Bruce exalou um suspiro de alívio, liberando a ansiedade que não percebia que ainda estava segurando. Ele se levantou quando ela se aproximou e imediatamente a puxou para seus braços. Antes que ela pudesse dizer uma palavra, ele cobriu sua boca com a dela e beijou-a, longa e profundamente, abrangendo cada pedaço dela que seu corpo poderia abraçar.

Depois de um momento, incrédula com o ato de necessidade que Diana percebeu na demonstração de afeto desmedida de Bruce, ela começou a responder na mesma medida apaixonada.

Depois de algum tempo, quando o cérebro de Bruce, privado de oxigênio, foi finalmente capaz de convencer a crescente pressão dentro de suas calças, que havia habitantes demais na casa para mostrar a ela o quanto ele sentiu falta dela, desnudando-a ali mesmo e levando-a ao limite de prazeres bem na mesa do computador. Ele se afastou.

— Acho que alguém sentiu saudades! – Diana sussurrou.

Bruce sorriu. Seu coração estava cheio. Parecia estranho, mas era tão bom. Os olhos de Diana se abriram em resposta e ela mordeu o lábio inferior e olhou para ele, através de seus cílios impossivelmente compridos. As bochechas coradas deram a ela uma dose extra de adorabilidade que ele amava.

— Eu preciso fazer check-in na Torre de Vigilância, Bruce. E ainda há relatórios para pôr em dia, sobre a missão. Mas eu posso vir pra cá assim que acabar. E quando você chegar da patrulha, eu vou estar aqui.

Franzindo o cenho, Bruce lentamente balançou a cabeça, apertando os dedos. Ele não queria que ela fosse embora, mas não havia motivo para detê-la.

(Além de sua libido e do apelo do seu coração, claro)

— Bruce? Não faça essa cara! Você parece um menino de quem roubaram o pirulito.

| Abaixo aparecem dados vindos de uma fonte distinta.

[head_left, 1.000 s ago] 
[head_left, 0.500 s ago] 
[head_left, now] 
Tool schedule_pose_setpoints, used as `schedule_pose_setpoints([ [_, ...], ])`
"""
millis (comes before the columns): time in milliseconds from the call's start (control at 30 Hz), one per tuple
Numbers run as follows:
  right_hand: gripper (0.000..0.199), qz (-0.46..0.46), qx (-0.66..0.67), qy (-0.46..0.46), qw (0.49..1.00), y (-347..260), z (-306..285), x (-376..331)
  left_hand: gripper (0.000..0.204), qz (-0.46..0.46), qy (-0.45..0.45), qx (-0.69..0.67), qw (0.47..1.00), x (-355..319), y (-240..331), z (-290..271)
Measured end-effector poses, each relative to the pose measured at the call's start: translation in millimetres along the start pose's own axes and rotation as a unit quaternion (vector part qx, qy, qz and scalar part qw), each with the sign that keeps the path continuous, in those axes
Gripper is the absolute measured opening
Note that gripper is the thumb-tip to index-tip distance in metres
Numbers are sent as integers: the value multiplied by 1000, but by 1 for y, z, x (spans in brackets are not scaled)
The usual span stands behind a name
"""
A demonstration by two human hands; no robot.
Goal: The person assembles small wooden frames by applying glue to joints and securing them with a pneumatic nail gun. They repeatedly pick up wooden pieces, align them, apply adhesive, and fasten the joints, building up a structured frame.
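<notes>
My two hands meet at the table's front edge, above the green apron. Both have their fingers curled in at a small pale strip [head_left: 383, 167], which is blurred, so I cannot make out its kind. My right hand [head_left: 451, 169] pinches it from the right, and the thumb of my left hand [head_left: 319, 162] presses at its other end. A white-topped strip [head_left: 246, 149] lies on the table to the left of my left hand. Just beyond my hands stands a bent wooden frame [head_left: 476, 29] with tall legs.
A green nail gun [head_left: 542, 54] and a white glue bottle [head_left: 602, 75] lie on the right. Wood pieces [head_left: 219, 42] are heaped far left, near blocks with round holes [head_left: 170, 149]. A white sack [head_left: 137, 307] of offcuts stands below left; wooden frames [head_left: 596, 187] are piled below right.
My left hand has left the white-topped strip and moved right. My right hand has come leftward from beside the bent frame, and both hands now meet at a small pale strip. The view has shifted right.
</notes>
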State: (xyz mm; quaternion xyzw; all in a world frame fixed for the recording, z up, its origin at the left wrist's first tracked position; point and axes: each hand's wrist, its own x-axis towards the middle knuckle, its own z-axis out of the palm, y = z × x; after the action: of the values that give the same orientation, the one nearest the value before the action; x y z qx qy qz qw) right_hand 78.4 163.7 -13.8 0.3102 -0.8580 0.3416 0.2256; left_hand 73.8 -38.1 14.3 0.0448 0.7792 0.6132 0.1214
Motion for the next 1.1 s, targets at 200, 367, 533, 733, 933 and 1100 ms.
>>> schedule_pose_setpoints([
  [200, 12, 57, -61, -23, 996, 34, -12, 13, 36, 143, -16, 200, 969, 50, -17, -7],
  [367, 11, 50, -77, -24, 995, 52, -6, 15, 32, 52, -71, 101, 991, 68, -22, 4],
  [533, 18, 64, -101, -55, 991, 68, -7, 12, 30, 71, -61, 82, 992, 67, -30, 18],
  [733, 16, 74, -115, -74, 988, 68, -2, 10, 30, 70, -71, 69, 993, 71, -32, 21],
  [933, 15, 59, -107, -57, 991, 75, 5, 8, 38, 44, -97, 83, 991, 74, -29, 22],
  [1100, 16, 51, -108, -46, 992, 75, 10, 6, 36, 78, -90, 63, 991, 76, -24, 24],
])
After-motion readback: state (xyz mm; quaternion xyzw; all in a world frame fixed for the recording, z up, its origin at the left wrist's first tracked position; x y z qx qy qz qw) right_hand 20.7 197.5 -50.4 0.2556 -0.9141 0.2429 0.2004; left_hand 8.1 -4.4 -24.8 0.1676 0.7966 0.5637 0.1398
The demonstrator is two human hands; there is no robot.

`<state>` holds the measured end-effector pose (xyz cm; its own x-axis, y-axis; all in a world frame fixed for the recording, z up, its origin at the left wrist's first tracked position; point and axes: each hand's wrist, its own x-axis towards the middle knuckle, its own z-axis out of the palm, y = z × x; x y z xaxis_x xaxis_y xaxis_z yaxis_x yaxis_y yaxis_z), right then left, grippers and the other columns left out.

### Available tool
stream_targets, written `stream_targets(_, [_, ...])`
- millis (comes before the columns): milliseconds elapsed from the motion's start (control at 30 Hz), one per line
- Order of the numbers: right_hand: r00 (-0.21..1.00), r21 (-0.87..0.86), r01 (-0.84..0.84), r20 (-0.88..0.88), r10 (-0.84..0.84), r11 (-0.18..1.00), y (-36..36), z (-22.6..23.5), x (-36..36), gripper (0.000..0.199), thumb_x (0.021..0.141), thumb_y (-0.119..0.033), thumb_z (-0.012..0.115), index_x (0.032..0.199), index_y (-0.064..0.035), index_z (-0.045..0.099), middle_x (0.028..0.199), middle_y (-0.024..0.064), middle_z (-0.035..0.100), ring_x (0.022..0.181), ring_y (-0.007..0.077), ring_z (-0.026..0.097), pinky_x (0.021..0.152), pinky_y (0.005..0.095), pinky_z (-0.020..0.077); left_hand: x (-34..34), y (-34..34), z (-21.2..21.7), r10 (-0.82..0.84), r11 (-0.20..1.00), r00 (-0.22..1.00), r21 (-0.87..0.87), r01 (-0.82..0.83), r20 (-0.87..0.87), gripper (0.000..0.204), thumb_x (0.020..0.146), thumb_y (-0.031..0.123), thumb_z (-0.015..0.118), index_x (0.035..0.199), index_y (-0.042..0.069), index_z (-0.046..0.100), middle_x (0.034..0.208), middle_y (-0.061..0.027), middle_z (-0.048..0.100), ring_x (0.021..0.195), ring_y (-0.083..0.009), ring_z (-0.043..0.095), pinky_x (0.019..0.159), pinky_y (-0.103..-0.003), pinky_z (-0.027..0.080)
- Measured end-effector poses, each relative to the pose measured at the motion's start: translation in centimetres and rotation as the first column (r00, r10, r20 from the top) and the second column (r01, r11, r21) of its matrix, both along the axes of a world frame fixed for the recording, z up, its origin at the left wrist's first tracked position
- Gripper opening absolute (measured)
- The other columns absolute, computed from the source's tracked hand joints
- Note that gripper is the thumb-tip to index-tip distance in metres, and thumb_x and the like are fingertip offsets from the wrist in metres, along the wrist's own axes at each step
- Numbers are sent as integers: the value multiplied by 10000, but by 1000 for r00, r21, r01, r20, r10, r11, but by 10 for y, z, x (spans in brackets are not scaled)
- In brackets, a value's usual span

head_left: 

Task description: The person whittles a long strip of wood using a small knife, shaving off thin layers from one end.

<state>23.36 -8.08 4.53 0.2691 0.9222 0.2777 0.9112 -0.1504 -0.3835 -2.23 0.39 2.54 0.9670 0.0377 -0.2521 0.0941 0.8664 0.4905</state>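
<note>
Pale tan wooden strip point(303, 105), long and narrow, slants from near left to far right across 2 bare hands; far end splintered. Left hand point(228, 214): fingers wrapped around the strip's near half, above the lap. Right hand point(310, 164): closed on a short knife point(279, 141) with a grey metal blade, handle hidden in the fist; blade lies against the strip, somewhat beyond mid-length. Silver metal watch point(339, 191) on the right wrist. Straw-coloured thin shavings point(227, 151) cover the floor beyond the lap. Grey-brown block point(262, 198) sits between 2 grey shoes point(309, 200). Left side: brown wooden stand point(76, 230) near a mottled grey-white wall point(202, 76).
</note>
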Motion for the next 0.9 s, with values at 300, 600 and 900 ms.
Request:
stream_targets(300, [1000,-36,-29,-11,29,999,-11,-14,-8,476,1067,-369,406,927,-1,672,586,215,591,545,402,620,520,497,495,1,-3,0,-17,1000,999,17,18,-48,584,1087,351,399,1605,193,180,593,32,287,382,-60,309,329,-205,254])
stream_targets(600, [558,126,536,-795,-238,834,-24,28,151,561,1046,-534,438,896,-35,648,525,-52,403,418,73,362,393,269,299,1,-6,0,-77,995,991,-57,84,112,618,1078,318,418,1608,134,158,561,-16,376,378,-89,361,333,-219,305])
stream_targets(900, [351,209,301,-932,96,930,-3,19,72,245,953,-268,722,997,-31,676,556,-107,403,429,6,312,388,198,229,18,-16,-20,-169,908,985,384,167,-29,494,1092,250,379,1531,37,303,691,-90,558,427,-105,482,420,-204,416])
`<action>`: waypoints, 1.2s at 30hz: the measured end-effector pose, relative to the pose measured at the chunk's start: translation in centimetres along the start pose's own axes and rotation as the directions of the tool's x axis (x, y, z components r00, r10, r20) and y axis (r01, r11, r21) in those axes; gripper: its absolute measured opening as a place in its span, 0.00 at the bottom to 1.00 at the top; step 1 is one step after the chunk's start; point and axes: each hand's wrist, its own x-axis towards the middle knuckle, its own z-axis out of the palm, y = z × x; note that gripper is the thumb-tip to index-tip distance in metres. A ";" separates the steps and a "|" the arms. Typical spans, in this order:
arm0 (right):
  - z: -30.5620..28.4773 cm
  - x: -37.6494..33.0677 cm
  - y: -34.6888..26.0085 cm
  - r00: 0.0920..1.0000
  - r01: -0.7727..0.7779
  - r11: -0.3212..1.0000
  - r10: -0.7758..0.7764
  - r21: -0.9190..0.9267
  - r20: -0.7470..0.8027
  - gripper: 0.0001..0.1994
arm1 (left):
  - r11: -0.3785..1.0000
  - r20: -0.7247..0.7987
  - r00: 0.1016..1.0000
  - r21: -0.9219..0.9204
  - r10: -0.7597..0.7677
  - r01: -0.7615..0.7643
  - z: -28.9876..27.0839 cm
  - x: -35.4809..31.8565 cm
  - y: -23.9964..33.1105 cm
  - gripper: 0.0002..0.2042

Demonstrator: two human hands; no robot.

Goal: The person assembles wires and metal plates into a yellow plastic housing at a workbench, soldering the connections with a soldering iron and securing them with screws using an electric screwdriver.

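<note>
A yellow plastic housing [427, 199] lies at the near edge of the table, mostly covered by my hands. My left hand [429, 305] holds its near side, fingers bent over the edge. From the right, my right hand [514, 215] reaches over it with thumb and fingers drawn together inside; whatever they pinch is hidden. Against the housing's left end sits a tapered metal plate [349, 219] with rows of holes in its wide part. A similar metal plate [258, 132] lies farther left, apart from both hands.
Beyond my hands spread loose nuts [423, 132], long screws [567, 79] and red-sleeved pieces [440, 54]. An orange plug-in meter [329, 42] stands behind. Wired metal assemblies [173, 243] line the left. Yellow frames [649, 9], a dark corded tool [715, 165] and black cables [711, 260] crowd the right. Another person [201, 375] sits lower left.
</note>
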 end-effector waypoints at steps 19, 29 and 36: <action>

— Me roubaram outra coisa, princesa!

Tim veio à Bruce, para mostrar algo que ele percebeu enquanto trabalhava em seus relatórios. Algo sobre a expansão do cartel do pingüim.

Em um esforço para escapar do desconforto de Tim e do dele, Bruce se virou abruptamente e voltou para o posto de trabalho no computador.

Quando Diana não seguiu imediatamente, Bruce percebeu que ela estava se afastando para não atrapalhar. Então, mais uma vez como nas últimas três semanas, veio àquela sensação do quanto ela se encaixava bem em sua vida.

Antes de retornar às investigações com força total, ele se aproximou de Diana, pegou sua mão e a puxou para seu colo, ansioso por contato físico.

— Eu sinto Muito, princesa. Mas não sei se teremos tempo esta noite. Eu preciso verificar isso...

Ela imediatamente sentiu a mudança de seu humor e se virou para olhar para ele, que tinha a expressão sombria do Morcego.

— Eu entendo, Bruce. Eu nunca faria você escolher entre mim e Gotham. Nunca, entendeu? Eu nunca o farei desistir de sua missão. Eu o amo, em boa parte, por isso. Não apenas Bruce. Não apenas Bruce Wayne. Não apenas Batman. Eu amo todos vocês. E eu nunca poderia exigir prioridade quando sei que Gotham é sua prioridade.

Diana se inclinou para frente e beijou-o, levemente, despedindo-se.

Ele agradeceu por ela estar em sua vida... E novamente, um medo estranho se instalou. “Eu não posso... Eu não quero perdê-la”, sussurrou.